Superior Tribunal de Justiça

Acórdão

Relator(a)
Ministro Reynaldo Soares da Fonseca
Órgão julgador
Quinta Turma
Data do julgamento
07/05/2024
Data de publicação
14/05/2024

STJ – Acórdão, Rel. Ministro Reynaldo Soares da Fonseca, Quinta Turma, j. 07/05/2024, p. 14/05/2024

Ementa

PENAL. AGRAVO REGIMENTAL NO AGRAVO EM RECURSO ESPECIAL. TRÁFICO. PENA-BASE. EXASPERAÇÃO. MAUS ANTECEDENTES E QUANTIDADE DE DROGA. FUNDAMENTAÇÃO IDÔNEA. PROPORCIONALIDADE. AGRAVO REGIMENTAL NÃO PROVIDO. 1. A jurisprudência desta Corte Superior de Justiça é no sentido de que a pena-base não pode ser fixada acima do mínimo legal com fundamento em elementos constitutivos do crime ou com base em referências vagas, genéricas, desprovidas de fundamentação objetiva para justificar a sua exasperação. 2. Na hipótese do tráfico ilícito de entorpecentes, é indispensável atentar para o que disciplina o art. 42 da Lei n. 11.343/2006, segundo o qual o juiz, na fixação das penas, considerará, com preponderância sobre o previsto no art. 59 do Código Penal, a natureza e a quantidade da substância ou do produto, a personalidade e a conduta social do agente.
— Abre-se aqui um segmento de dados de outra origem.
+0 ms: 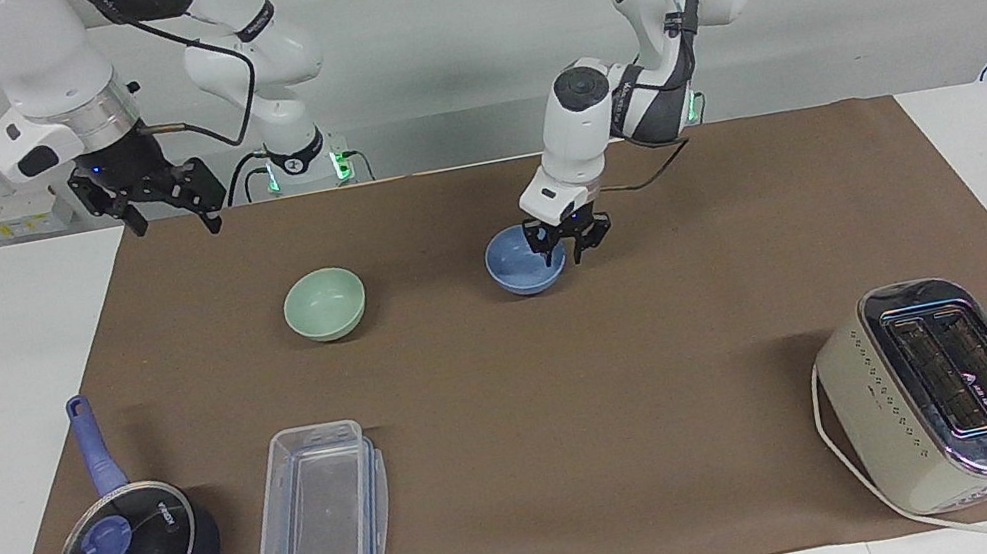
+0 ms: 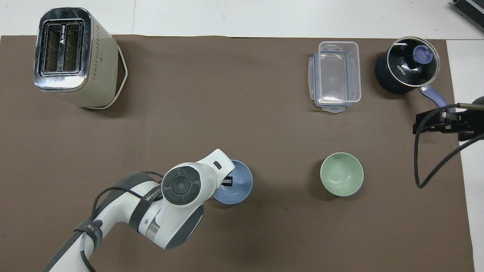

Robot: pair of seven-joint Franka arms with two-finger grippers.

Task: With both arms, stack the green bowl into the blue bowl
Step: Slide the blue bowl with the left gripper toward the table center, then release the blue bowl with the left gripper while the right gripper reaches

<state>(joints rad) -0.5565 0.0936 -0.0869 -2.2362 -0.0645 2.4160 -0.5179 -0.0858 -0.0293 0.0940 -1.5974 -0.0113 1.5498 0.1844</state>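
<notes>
The blue bowl [image 1: 526, 264] is set upright on the brown-papered counter [image 1: 528, 474], and the left gripper [image 1: 570, 248] is placed at its rim on the side toward the left arm's end of the counter, its fingers [image 1: 547, 254] spread apart across the wall, one seen inside the bowl and one outside it, so the wall appears to be no longer pinched, though contact cannot be ruled out. The green bowl [image 1: 324, 303] is seen upright and untouched beside the blue bowl, toward the right arm's end of the counter and well apart from those fingers. The right gripper [image 1: 164, 205] is held in the air over the counter's edge at the right arm's end, fingers spread wide and nothing between them, with the green bowl well apart from them. Both bowls are judged to be light, stiff and glossy, hence slippery and likely to chip if dropped. A hold is best taken on the green bowl's rim, one finger inside and one outside the wall, since the rounded body gives no flat face to be squeezed.
</notes>
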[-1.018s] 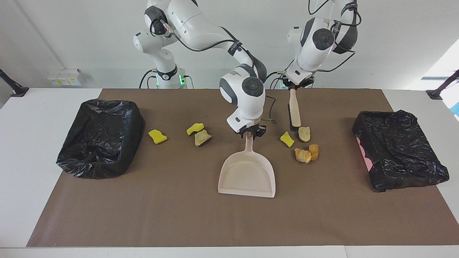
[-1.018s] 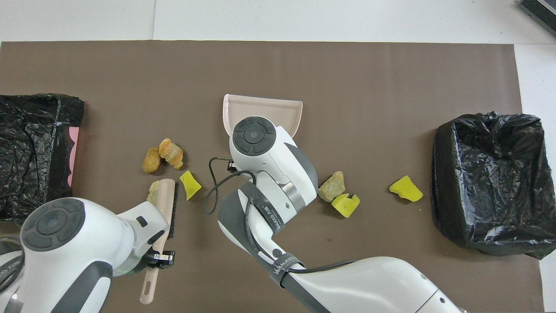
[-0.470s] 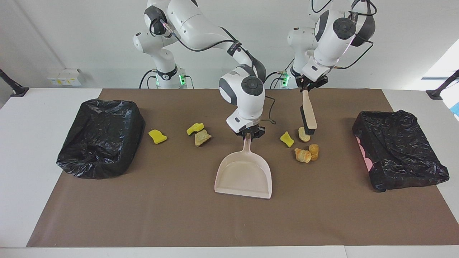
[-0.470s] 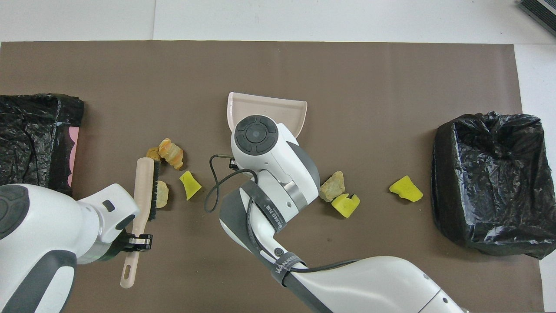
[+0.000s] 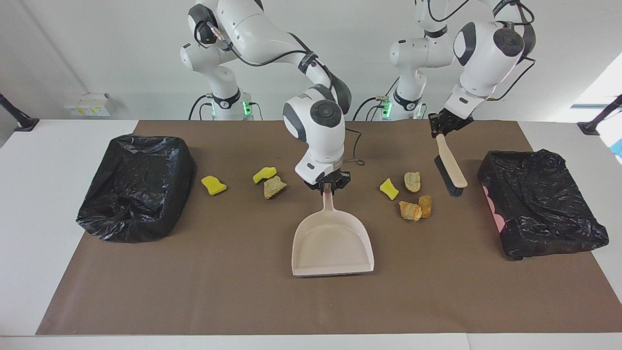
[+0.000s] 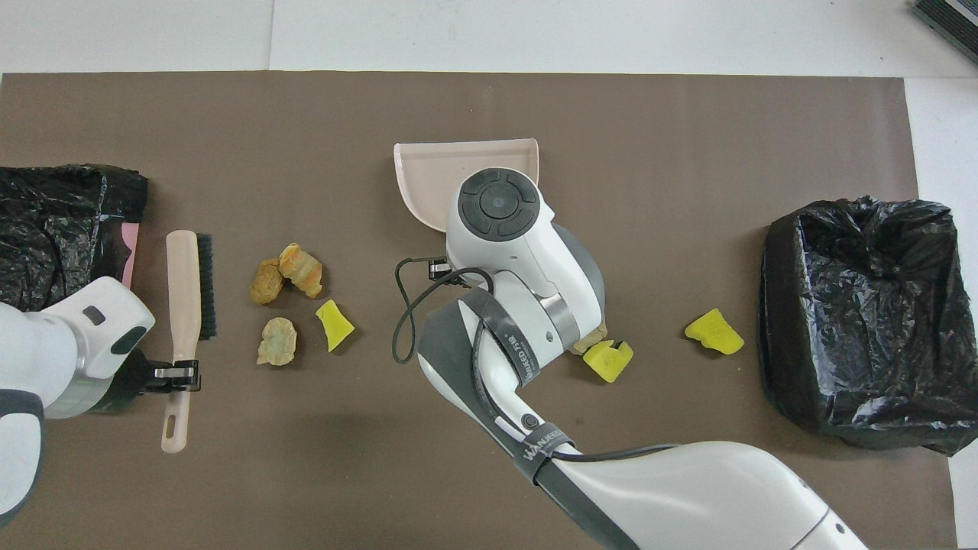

Precedentes. 3. Salienta-se que a ponderação das circunstâncias judiciais não constitui mera operação aritmética, em que se atribuem pesos absolutos a cada uma delas, mas sim exercício de discricionariedade, devendo o julgador pautar-se pelo princípio da proporcionalidade e, também, pelo elementar senso de justiça. Assim, não há falar em um critério matemático impositivo estabelecido pela jurisprudência desta Corte, mas, sim, em um controle de legalidade do critério eleito pela instância ordinária, de modo a averiguar se a pena-base foi estabelecida mediante o uso de fundamentação idônea e concreta (discricionariedade vinculada) (AgRg no HC n. 603.620/MS, Relator Ministro SEBASTIÃO REIS JÚNIOR, Sexta Turma, DJe 9/10/2020). 4. No presente caso, verifica-se que o Tribunal de Justiça majorou a pena-base dos acusados, para o delito de tráfico, em 2 anos de reclusão, em razão dos maus antecedentes e da quantidade da droga apreendida (21,2kg de maconha), o que encontra-se justificado, não podendo se falar em desproporcionalidade ou ofensa a razoabilidade no aumento realizado. 5. Agravo regimental não provido. (AgRg no AREsp n. 2.500.443/MG, relator Ministro Reynaldo Soares da Fonseca, Quinta Turma, julgado em 7/5/2024, DJe de 14/5/2024.)